職場で上司や同僚の“独り言”が気になることはないだろうか。独り言の原因は、発している人の自覚の有無によって異なるという。だが、無意識に発している場合、なんらかの病気の可能性も考えられる。東京都日野市にある心療内科、朝がおクリニック院長の工藤嘉久医師に、独り言を言う人の心理や要因、対処法を聞いた。(清談社 ますだポム子)
意識的に発している独り言は
スルーをしても問題なし
「あれ?」「おかしいなぁ」「なんだこれ?」…。職場でブツブツと“独り言”をつぶやく人は少なくない。なかには、誰かの独り言を耳にする度に律義に返事をしてしまい、業務の手が止まってしまうという人もいるだろう。
「意識的に発している独り言は、たとえば、雑談のきっかけとして誰かの注意を引きたい、自分自身の思考の整理・確認などのために言語化したい、という理由から出てきています。
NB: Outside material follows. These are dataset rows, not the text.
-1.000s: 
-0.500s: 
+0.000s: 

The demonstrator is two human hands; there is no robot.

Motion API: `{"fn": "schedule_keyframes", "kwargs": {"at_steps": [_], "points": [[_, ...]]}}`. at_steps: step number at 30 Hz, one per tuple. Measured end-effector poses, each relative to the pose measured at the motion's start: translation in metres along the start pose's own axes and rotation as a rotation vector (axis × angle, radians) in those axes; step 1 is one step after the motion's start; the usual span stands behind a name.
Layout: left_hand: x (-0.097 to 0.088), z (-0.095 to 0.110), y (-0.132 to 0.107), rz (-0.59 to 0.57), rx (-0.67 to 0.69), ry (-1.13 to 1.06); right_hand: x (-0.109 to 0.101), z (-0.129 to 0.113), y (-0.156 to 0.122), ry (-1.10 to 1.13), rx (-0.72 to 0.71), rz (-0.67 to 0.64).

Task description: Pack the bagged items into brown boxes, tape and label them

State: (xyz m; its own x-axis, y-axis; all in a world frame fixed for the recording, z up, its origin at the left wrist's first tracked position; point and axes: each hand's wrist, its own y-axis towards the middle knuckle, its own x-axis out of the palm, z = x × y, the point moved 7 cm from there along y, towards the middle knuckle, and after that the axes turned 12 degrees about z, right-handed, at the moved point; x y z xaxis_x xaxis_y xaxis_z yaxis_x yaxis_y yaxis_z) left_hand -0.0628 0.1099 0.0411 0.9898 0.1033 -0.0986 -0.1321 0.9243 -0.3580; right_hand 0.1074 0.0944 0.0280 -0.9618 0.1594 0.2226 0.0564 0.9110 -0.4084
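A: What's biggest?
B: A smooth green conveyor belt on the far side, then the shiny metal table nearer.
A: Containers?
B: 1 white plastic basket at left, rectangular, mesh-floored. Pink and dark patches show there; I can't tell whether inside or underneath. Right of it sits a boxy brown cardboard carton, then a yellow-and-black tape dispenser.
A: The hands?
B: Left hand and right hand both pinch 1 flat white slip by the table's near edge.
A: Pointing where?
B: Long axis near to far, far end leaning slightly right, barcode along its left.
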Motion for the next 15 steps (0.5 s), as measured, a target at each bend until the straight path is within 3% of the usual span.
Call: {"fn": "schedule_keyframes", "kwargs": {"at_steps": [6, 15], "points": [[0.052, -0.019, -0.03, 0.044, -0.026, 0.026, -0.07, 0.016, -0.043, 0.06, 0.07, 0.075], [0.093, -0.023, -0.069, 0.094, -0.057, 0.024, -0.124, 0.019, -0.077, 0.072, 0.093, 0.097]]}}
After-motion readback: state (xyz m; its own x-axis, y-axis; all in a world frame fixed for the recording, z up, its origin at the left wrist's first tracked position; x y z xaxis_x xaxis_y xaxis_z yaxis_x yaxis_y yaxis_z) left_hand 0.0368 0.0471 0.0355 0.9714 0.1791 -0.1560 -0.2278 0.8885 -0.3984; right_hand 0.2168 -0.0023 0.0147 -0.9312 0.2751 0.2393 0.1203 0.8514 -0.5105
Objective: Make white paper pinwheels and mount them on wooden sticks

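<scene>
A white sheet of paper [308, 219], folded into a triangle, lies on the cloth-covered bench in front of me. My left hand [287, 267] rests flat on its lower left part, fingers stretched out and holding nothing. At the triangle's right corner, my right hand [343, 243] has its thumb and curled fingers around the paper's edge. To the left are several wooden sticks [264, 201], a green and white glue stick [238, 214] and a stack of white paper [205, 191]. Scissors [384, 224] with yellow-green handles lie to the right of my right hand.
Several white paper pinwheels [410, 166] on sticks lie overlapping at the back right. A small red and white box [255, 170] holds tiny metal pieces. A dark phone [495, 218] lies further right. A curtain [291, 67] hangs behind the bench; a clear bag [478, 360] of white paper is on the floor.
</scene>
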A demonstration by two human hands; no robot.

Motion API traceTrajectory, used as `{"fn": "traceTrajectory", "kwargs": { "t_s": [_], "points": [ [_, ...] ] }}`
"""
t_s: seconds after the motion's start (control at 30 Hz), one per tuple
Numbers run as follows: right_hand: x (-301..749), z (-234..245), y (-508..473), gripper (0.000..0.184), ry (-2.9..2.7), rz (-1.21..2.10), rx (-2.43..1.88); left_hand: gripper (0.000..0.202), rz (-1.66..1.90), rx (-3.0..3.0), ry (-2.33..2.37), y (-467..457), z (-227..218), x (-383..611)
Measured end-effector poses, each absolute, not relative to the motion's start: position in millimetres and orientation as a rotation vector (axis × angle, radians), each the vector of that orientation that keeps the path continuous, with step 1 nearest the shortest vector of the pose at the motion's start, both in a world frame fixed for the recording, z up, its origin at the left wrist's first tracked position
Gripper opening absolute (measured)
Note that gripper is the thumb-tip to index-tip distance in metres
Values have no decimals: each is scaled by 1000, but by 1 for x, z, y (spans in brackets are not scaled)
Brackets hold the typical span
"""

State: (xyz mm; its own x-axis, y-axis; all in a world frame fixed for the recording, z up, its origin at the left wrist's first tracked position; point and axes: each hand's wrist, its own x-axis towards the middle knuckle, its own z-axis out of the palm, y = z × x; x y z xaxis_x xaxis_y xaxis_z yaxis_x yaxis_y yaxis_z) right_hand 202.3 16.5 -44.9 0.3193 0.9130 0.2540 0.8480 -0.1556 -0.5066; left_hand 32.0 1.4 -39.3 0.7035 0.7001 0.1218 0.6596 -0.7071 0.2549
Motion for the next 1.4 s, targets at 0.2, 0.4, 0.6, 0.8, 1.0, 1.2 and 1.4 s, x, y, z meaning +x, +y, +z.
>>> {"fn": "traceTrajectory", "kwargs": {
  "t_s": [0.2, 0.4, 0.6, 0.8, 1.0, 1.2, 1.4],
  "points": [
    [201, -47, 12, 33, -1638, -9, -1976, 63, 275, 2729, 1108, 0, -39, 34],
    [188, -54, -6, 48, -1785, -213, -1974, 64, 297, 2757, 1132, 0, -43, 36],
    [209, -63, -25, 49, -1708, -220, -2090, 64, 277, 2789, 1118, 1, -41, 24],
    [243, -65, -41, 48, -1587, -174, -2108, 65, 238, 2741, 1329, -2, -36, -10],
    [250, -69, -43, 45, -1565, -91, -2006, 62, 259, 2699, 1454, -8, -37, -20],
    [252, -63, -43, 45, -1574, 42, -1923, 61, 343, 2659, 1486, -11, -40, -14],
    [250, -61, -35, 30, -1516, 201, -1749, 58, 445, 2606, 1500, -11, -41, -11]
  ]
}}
こうした独り言は、スルーしても大丈夫ですよ」(工藤氏、以下同)
前者は「あわよくば誰かと話したい」という心理なので、仕事の手を止めてまで付き合う必要はない。発言者自身も、大した意味はなくつぶやいている場合がほとんどだという。コミュニケーション上の“クセ”のようなものだ。
後者も、特定の誰かに向けている言葉ではないので、放置してOK。本人の性格上、声に出すことで安心するというだけだ。ただし、どちらの場合も、あまりに頻度が多い、ボリュームが大きいなどで気になる場合は、直接本人に伝えるか、言いづらい場合には上司から注意してもらうようお願いすると良いだろう。
「自覚のある独り言の中で対応すべきものは、SOSとしての独り言です。これは新入社員や中途採用の人など、最近職場にやってきてなじめていない人などに多く見られます。また、気を使いがちの人にも多いですね」
質問があるとき、職場になじめていない人は誰に聞いていいかが分からない。やたらと気を使いがちな人は「自分が話しかけることで相手の時間を奪ってしまうのでは…」と不安になってしまうのだという。そうした心理から、独り言をつぶやいて注意を引き、“余裕があり、気付いてくれた人”に助けてもらおう、と考えるのだ。